-- Supplied entries follows --
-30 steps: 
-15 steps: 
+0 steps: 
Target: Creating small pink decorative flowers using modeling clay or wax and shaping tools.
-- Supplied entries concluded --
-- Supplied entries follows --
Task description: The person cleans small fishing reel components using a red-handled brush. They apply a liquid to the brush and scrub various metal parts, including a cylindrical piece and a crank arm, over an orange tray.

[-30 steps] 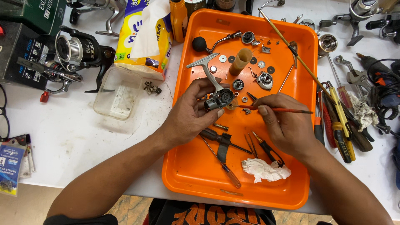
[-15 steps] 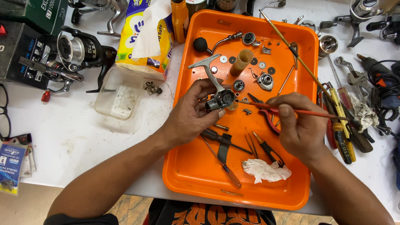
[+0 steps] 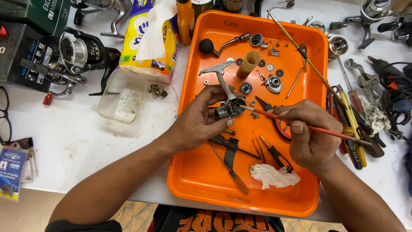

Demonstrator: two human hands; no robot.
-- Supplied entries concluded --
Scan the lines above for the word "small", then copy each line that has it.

Target: Creating small pink decorative flowers using modeling clay or wax and shaping tools.
Task description: The person cleans small fishing reel components using a red-handled brush. They apply a liquid to the brush and scrub various metal parts, including a cylindrical piece and a crank arm, over an orange tray.

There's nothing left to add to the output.